» **Exercise brief**
Please, without the pictures, retype exactly the lines from the start of the material through the line that holds "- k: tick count".

» **Recorded information**
= Beginning of Section =

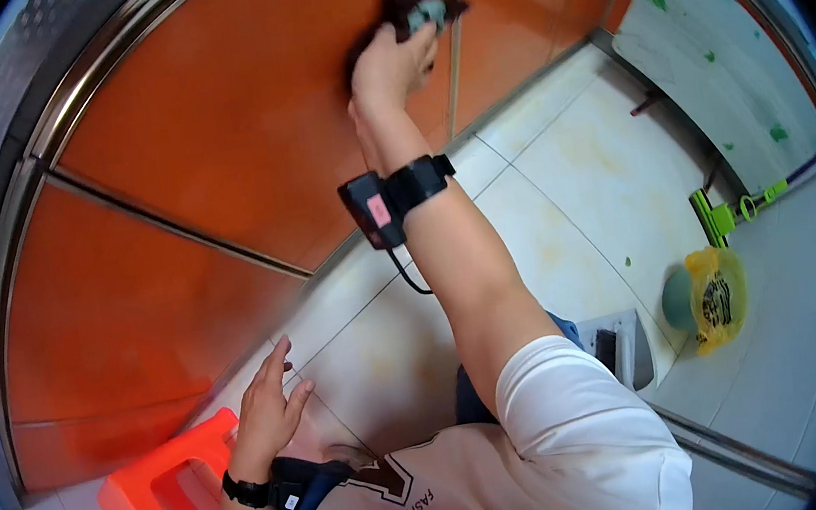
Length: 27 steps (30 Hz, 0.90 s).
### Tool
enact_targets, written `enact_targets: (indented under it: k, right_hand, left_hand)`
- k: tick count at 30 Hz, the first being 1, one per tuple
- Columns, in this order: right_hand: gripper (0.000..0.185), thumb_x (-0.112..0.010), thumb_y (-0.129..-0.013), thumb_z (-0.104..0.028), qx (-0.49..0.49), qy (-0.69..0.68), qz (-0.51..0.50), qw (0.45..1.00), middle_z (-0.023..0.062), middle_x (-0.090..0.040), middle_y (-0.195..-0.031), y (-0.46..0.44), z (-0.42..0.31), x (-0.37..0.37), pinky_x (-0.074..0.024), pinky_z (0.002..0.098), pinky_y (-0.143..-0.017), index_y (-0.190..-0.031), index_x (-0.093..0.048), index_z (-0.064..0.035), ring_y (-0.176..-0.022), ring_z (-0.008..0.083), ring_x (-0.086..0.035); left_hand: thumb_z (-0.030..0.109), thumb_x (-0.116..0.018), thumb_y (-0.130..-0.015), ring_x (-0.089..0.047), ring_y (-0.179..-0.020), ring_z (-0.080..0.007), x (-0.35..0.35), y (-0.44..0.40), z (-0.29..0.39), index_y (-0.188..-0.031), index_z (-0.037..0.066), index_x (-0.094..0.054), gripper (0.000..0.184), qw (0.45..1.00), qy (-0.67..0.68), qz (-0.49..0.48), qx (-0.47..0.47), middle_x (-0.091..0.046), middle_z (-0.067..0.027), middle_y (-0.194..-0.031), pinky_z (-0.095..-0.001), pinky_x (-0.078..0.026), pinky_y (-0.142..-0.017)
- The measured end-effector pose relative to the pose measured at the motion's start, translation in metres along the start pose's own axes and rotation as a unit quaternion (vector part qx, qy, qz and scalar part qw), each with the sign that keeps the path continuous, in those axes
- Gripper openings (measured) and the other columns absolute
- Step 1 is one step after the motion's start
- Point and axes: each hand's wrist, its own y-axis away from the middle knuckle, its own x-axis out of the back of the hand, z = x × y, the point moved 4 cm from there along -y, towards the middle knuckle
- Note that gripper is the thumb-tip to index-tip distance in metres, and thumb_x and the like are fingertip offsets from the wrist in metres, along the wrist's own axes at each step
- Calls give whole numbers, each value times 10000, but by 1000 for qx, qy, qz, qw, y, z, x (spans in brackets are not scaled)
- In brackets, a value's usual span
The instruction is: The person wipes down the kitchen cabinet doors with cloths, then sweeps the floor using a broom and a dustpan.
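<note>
The dark cloth [404,1], with a pale teal patch, lies bunched against the orange cabinet door [232,124], close to the upright metal strip [455,58] at the door's edge; blur hides its exact folds. It sits under the fingers of the right hand [390,68], which is closed over it, probably so that hand and panel together keep the loose fabric from slipping. That arm is stretched well forward, presumably because this part of the door is far from the body. The left hand [269,404] is well apart from the cloth and the other hand, low and nearer the body, fingers spread and holding nothing; it seems held out for balance. Beside it stands an orange-red plastic stool [132,503] on the tiled floor [571,181]. Farther out to the right are a green squeegee [718,220] and a bin lined with a yellow bag [733,304], both near the wall.
</note>
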Motion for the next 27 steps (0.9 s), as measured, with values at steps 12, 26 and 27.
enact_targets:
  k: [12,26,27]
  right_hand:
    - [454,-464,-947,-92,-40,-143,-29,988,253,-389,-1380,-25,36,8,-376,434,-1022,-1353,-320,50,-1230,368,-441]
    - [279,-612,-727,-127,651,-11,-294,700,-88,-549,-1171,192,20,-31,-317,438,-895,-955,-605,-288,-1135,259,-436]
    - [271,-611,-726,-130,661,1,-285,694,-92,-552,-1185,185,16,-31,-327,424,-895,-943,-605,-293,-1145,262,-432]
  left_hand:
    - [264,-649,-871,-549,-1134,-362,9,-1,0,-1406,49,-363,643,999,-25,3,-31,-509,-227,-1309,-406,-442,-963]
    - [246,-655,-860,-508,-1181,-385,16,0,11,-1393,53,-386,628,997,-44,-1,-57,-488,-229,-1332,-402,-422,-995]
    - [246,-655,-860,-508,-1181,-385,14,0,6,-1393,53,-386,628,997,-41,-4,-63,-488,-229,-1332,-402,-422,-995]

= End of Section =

» **Result**
Length: 27 steps (30 Hz, 0.90 s).
### Tool
enact_targets, written `enact_targets: (indented under it: k, right_hand, left_hand)`
- k: tick count at 30 Hz, the first being 1, one per tuple

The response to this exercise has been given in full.